Who is saying all people should be paid the same?


----------



## BackAgain

rightwinger said:


> Who is saying all people should be paid the same?


Once again, Leftwhiner cannot read with comprehension. 

What does “income inequality” even mean is the question. Is it contrasted with income “equality?”  

Unless it is, then what the fuck are you libtards talking about?

Presumably — in your fantasy utopian “minds” — there is some level of income which is (somehow) unjust.  Is it two times what the lowest income earner makes?  Is it ten times?  Is it 100 times?  And who the fuck are you idiots to make that determination, anyway?  On what basis?

Don’t ask me any questions at all until you doors  define your idiotic terms. Explain your reasoning and the basis for it. Then maybe we can have a coherent conversation. But for the most part, you libs and so-called progressives never define your terms and you don’t ever explain your reasoning beyond amorphous appeals to emotion. 

If you haven’t realized it yet. We are on to your petty games.


----------



## rightwinger

BackAgain said:


> Once again, Leftwhiner cannot read with comprehension.
> 
> What does “income inequality” even mean is the question. Is it contrasted with income “equality?”
> 
> Unless it is, then what the fuck are you libtards talking about?
> 
> Presumably — in your fantasy utopian “minds” — there is some level of income which is (somehow) unjust.  Is it two times what the lowest income earner makes?  Is it ten times?  Is it 100 times?  And who the fuck are you idiots to make that determination, anyway?  On what basis?
> 
> Don’t ask me any questions at all until you doors  define your idiotic terms. Explain your reasoning and the basis for it. Then maybe we can have a coherent conversation. But for the most part, you libs and so-called progressives never define your terms and you don’t ever explain your reasoning beyond amorphous appeals to emotion.
> 
> If you haven’t realized it yet. We are on to your petty games.

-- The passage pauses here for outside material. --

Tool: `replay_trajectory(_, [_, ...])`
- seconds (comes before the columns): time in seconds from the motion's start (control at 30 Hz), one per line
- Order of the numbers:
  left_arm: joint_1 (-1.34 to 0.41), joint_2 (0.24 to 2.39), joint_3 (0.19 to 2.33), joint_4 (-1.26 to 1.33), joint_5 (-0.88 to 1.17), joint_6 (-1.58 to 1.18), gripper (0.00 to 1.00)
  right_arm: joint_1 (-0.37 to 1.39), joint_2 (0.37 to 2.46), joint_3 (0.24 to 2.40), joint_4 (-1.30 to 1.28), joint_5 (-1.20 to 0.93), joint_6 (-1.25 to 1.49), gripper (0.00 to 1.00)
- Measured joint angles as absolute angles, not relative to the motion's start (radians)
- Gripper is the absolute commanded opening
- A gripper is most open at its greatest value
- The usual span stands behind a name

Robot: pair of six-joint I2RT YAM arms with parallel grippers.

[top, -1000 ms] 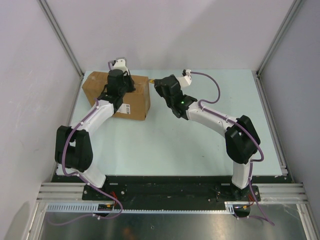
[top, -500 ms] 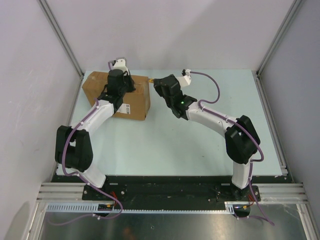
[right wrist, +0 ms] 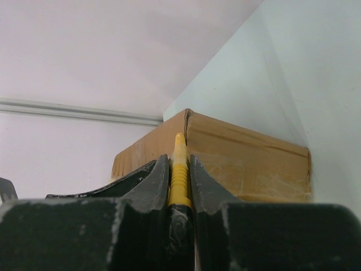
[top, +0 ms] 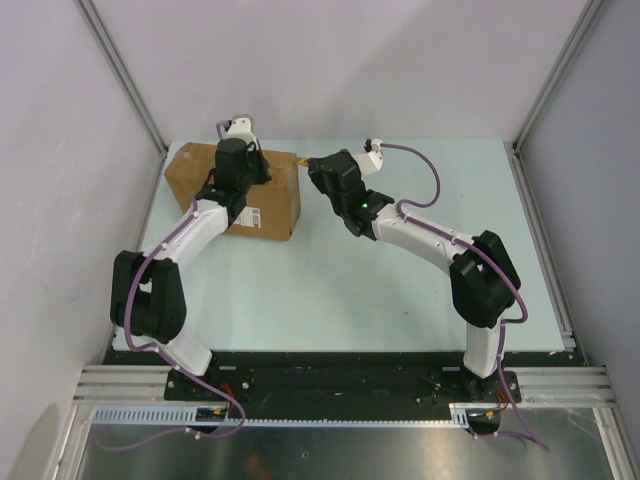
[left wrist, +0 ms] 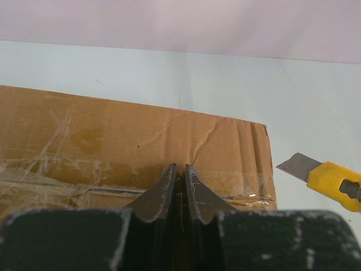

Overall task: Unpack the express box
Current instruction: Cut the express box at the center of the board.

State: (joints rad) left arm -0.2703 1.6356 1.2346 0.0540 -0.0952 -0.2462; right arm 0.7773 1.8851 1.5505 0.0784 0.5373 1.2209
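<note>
At the surface's (top: pixel 400 290) far-left corner sits the express box (top: pixel 280 190). Left gripper (left wrist: pixel 179 169), fingers together, rests on its taped top. Right gripper (right wrist: pixel 179 164) clamped on yellow knife (left wrist: pixel 333 180) beside box's right end. Tape-cutting step; next, blade into seam.

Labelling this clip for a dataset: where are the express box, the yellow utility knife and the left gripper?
express box (left wrist: pixel 113 135), left wrist view, top cardboard face.
yellow utility knife (left wrist: pixel 334 182), left wrist view, yellow handle.
left gripper (left wrist: pixel 180 167), left wrist view, between its fingertips.
</note>
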Motion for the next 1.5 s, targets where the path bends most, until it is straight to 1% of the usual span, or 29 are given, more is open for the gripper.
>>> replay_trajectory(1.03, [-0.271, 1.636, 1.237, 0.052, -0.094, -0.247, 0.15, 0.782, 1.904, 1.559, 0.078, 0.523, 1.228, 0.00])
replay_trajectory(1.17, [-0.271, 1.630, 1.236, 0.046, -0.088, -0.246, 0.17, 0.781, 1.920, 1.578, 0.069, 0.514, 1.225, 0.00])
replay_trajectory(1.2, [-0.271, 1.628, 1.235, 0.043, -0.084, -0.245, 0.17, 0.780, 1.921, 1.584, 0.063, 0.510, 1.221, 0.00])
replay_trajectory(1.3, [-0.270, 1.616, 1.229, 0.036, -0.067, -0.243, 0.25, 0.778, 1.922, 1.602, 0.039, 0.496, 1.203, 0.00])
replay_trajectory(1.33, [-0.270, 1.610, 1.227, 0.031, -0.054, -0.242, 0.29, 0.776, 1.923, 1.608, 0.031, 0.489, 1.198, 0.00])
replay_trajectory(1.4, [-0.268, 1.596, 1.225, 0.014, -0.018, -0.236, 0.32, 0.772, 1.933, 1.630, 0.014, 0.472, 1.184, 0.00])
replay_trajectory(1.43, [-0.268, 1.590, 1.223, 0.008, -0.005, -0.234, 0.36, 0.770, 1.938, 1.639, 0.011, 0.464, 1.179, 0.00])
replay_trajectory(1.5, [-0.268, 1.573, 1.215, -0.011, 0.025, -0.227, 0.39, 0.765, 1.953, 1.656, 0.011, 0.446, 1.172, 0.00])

It primarily concerns the growing income disparity between working Americans and the Corporate elite

Moreso, the growing gap between Corporate profits and stagnant wages


----------



## BackAgain

rightwinger said:


> It primarily concerns the growing income disparity between working Americans and the Corporate elite
> 
> Moreso, the growing gap between Corporate profits and stagnant wages


What about that?  What concern is it if yours that some people heading profitable corporations may earn significantly more in salaries than their various employees?

And why should you get any say in the “gap” between a company’s profits and the wages it pays to its employees?  If you work for the company and have a union. Have your union seek better wages. If you don’t work for a company, then stick your busy body nose out of their affairs.


----------



## rightwinger

BackAgain said:


> What about that?  What concern is it if yours that some people heading profitable corporations may earn significantly more in salaries than their various employees?
> 
> And why should you get any say in the “gap” between a company’s profits and the wages it pays to its employees?  If you work for the company and have a union. Have your union seek better wages. If you don’t work for a company, then stick your busy body nose out of their affairs.

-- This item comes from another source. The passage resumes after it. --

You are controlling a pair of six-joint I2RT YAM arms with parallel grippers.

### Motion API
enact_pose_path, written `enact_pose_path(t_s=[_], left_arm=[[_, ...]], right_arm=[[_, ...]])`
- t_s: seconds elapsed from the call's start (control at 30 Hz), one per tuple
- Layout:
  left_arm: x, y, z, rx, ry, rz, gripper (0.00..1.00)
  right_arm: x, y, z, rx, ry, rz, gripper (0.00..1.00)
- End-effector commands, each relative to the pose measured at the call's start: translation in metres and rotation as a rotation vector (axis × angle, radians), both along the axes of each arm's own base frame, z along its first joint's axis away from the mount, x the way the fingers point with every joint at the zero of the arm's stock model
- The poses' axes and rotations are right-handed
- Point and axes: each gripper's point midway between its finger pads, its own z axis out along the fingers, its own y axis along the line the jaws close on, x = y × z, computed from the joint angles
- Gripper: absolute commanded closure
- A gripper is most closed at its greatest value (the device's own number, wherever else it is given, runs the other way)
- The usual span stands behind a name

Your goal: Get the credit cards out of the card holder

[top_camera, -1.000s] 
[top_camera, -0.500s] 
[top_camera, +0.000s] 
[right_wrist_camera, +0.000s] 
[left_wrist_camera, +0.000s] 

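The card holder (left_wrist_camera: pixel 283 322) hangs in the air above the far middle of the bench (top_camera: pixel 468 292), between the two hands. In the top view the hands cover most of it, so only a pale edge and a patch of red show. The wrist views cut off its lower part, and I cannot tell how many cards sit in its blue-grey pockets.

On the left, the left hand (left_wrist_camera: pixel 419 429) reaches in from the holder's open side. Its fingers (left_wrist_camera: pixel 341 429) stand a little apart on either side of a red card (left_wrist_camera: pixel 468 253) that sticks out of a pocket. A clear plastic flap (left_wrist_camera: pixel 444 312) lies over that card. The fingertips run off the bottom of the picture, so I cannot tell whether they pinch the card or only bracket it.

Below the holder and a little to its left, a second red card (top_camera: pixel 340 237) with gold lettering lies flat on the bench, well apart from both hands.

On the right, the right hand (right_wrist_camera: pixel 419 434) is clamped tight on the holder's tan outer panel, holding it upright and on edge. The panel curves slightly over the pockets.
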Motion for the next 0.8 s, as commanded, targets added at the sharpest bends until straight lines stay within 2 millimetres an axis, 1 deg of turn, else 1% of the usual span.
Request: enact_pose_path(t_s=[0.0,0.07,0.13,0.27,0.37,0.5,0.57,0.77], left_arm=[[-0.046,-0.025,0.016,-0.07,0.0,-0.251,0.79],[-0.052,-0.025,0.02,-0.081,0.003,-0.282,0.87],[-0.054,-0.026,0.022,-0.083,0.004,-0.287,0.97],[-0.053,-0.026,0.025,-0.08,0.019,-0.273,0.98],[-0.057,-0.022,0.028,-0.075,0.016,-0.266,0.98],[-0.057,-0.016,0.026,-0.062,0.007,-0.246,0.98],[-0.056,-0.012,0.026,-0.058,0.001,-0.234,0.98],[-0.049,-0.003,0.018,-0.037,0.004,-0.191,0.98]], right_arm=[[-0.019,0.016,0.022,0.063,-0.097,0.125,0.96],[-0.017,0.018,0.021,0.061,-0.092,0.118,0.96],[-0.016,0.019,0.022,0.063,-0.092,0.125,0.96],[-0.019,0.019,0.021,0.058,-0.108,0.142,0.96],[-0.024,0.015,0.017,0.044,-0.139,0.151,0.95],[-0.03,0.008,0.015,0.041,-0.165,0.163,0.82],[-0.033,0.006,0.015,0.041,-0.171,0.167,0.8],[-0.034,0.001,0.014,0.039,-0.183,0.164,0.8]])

And why did we slash the Corporate Tax rate by 40 percent?


----------



## BackAgain

rightwinger said:


> And why did we slash the Corporate Tax rate by 40 percent?


Because corporate taxes shouldn’t exist at all. If any corporation spends money on taxation, what do they do?  Anything that can’t be written off gets passed along to the consumer as part of the cost of production via a higher price. 

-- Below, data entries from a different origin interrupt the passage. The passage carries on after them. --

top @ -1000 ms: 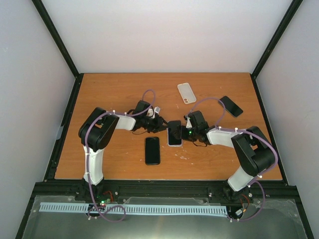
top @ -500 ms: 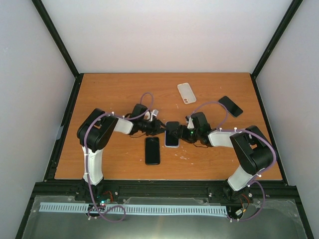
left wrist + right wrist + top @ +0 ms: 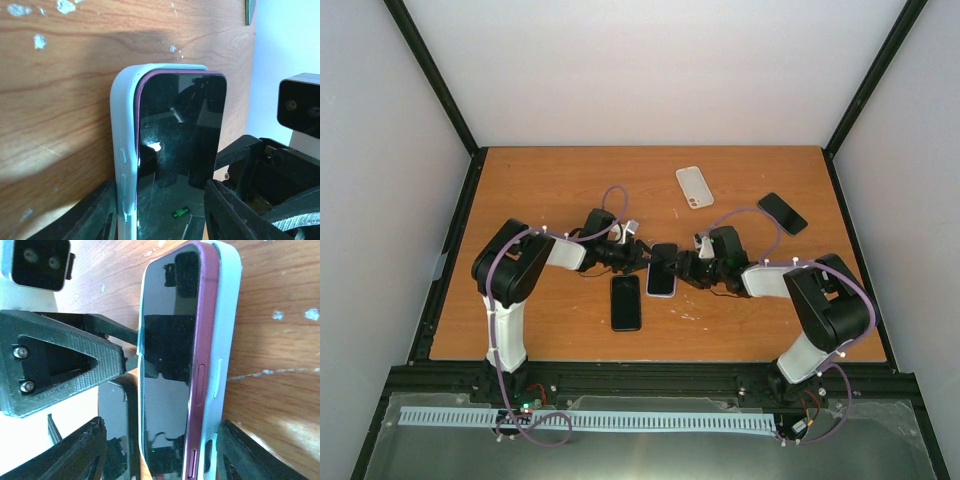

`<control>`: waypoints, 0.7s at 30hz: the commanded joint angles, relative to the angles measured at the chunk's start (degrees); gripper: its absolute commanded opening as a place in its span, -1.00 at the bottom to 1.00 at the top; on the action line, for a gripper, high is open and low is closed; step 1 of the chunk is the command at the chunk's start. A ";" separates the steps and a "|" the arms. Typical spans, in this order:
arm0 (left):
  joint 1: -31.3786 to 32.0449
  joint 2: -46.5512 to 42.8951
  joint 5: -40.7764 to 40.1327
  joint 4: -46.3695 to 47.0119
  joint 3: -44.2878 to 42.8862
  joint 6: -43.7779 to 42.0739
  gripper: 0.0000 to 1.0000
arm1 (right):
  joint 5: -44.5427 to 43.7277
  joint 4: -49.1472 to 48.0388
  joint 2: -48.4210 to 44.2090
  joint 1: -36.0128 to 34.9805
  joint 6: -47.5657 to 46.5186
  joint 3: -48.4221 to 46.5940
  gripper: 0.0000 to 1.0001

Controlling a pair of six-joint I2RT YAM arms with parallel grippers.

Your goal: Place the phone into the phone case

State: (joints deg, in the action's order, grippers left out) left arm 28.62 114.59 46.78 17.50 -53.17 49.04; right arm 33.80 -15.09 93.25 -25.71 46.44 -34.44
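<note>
Left claw (image 3: 161, 186) sits astride the phone (image 3: 180, 135), one finger (image 3: 102, 212) hard against the pale phone case (image 3: 122, 150) and the other by the phone's far edge. Whether it presses, I cannot tell.

Right claw (image 3: 162, 424) comes in from the opposite end of the phone case, spread wide, with a clear gap on one side and its other finger (image 3: 250, 457) close to the case wall. The left arm's finger crosses its view and touches the phone's edge.

The phone lies face up in that phone case, mid-counter (image 3: 540, 180). Along one long side its purple edge, buttons showing, stands proud of the case wall.

Just beside the phone case, on the arms' side, a black phone (image 3: 626, 301) lies flat, close under the left arm. Well beyond the phone case lies a white case (image 3: 694, 187), and to the right of that a dark phone (image 3: 783, 213).
</note>
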 commanded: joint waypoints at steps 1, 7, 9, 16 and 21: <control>1.35 -1.25 2.92 -2.11 1.11 -1.97 -0.01 | 4.96 -10.32 -1.81 0.18 2.75 0.64 0.18; 1.34 -2.30 3.39 -0.77 2.30 -1.85 0.15 | 7.90 -19.11 0.29 1.09 8.18 3.20 0.17; 1.35 -2.79 3.40 -0.55 2.65 -2.15 0.21 | 8.59 -21.45 1.08 1.19 9.79 3.87 0.16; 1.35 -2.88 3.43 -0.74 2.80 -2.62 0.24 | 9.23 -23.36 3.34 1.28 10.39 4.51 0.15; 1.31 -2.55 3.18 -0.84 2.81 -2.77 0.22 | 11.44 -27.88 6.16 1.28 11.40 5.00 0.02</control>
State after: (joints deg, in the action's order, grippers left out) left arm 28.73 112.44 47.00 18.04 -51.29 47.42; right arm 41.98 -36.38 97.14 -24.36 56.69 -29.82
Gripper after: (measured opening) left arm 0.619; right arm 0.533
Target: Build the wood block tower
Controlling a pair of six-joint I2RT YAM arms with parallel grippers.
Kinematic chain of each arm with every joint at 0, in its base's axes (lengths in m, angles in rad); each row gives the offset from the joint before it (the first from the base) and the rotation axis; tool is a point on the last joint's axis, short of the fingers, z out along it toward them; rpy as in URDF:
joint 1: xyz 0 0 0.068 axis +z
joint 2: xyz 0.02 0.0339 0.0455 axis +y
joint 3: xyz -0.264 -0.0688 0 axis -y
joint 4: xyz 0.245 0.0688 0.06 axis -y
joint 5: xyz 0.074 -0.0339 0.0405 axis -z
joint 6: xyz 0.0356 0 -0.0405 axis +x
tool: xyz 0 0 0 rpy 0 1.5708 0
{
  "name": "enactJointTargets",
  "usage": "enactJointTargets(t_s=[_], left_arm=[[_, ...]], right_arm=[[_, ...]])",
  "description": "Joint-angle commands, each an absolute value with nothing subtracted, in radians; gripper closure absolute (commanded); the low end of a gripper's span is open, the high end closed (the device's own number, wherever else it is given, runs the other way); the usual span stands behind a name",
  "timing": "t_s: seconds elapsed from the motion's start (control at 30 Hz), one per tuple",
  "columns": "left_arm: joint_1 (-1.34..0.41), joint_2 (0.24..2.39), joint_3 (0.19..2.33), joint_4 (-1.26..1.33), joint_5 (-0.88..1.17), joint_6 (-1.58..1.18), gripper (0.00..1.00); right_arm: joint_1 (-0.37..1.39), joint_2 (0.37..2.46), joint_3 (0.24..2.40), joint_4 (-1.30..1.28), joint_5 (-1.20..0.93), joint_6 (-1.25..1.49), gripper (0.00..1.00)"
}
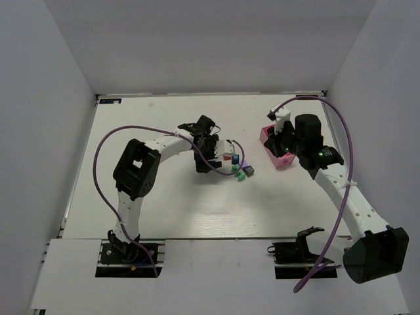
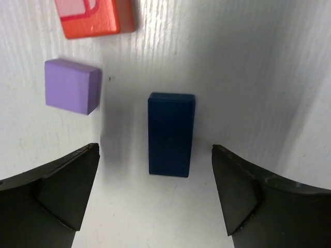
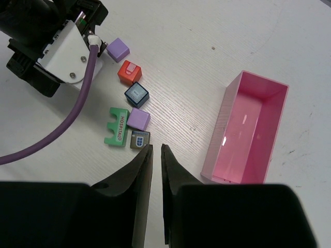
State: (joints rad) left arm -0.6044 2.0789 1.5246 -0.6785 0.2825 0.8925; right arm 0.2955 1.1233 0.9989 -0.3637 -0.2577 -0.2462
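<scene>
White table (image 2: 258, 62), orange block (image 2: 95, 20) cut off

The table (image 2: 248, 62) looked like white-painted wood, matt, with a fine ridged grain. The dark blue block (image 2: 171, 134) was painted wood, matt and smooth, and so was the purple block (image 2: 72, 85). The red-orange block (image 2: 95, 18) had a slightly glossier coat. The pink tray (image 3: 245, 134) was glossy plastic, with a light streak on its floor. Left of the pink tray, the green block (image 3: 118, 126) bore printed white lettering and the cable (image 3: 62, 129) had a smooth purple sheath. The left gripper (image 2: 155, 155) had fingers (image 2: 57, 196) of matt black plastic.
</scene>
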Motion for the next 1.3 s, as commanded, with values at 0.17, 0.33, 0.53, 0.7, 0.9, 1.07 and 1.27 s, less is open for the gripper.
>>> enactJointTargets(t_s=[0.17,0.33,0.53,0.7,0.9,1.07,1.27], left_arm=[[-0.632,1.763,1.491,-0.582,0.173,0.706,0.00],[-0.632,1.530,1.396,-0.480,0.045,0.375,0.00],[-0.609,1.271,1.176,-0.520,0.034,0.057,0.00],[-0.609,0.979,0.880,-0.341,-0.032,-0.073,0.00],[-0.609,0.890,0.816,-0.297,-0.091,-0.081,0.00],[-0.609,0.844,0.775,-0.304,-0.092,-0.063,0.00],[-0.609,0.825,0.775,-0.304,-0.064,-0.063,0.00]], right_arm=[[0.291,1.152,0.986,-0.357,-0.293,-0.291,0.69],[0.308,1.189,0.986,-0.406,-0.412,-0.365,0.56],[0.400,1.270,0.999,-0.431,-0.399,-0.382,0.61],[0.492,1.359,1.014,-0.431,-0.290,-0.374,0.65],[0.558,1.471,1.031,-0.408,-0.167,-0.364,0.58],[0.587,1.529,1.054,-0.391,-0.094,-0.345,0.52],[0.612,1.585,1.080,-0.394,-0.055,-0.336,0.48]])
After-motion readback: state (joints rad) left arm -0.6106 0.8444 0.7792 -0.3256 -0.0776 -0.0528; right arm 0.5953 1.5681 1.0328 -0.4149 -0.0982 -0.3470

The fucking government know this. So when they cynically try to stoke anger against business for “not paying their fair share” in taxes, All they are doing is making the poor consumers a little poorer. 

Face it, you liberoid. Your silly rhetoric always boils down to screwing the people.


----------



## Mikeoxenormous

BackAgain said:


> The shitheads can’t even define what they mean when they talk about “income inequality.”  Wtf?  It sounds like the antithesis would be “income equality.”  But even they deny this is what they seek.
> 
> Why shouldn’t smarter people or harder working and more productive people reap more from what they do than the less intelligent and / or less productive folks?
> 
> Why would anyone suggest that skilled surgeons shouldn’t make more than unskilled laborers?
> 
> I personally don’t give a rat’s ass if some people who make more money for their companies also earn more than I do. And I have no regrets about having earned more that people who don’t work as hard as I have.


Because Marxists must put people in boxes, so they can be identified, then pitted against each other, instead of the true enemy.









						Paul Pelosi Net Worth
					

Paul Pelosi is an American businessman who has a net worth of $120 million. Paul Pelosi is best known for owning and operating the San Francisco-based real estate and venture capital investment and consulting firm Financial Leasing Services.




					www.celebritynetworth.com


----------



## Toddsterpatriot

rightwinger said:


> And why did we slash the Corporate Tax rate by 40 percent?



HIghest in the world, why not slash it?


----------



## hunarcy

rightwinger said:


> And why did we slash the Corporate Tax rate by 40 percent?


To help our corporations be more competitive world-wide.


----------



## Mikeoxenormous

hunarcy said:


> To help our corporations be more competitive world-wide.


How many people are hired by a poor person?  None.   But most Wealthy people hire many people, if you dont want to work for someone who is wealthy, create a product or service that people would want, otherwise remain the working class.


----------



## rightwinger

Mikeoxenormous said:


> How many people are hired by a poor person?  None.   But most Wealthy people hire many people, if you dont want to work for someone who is wealthy, create a product or service that people would want, otherwise remain the working class.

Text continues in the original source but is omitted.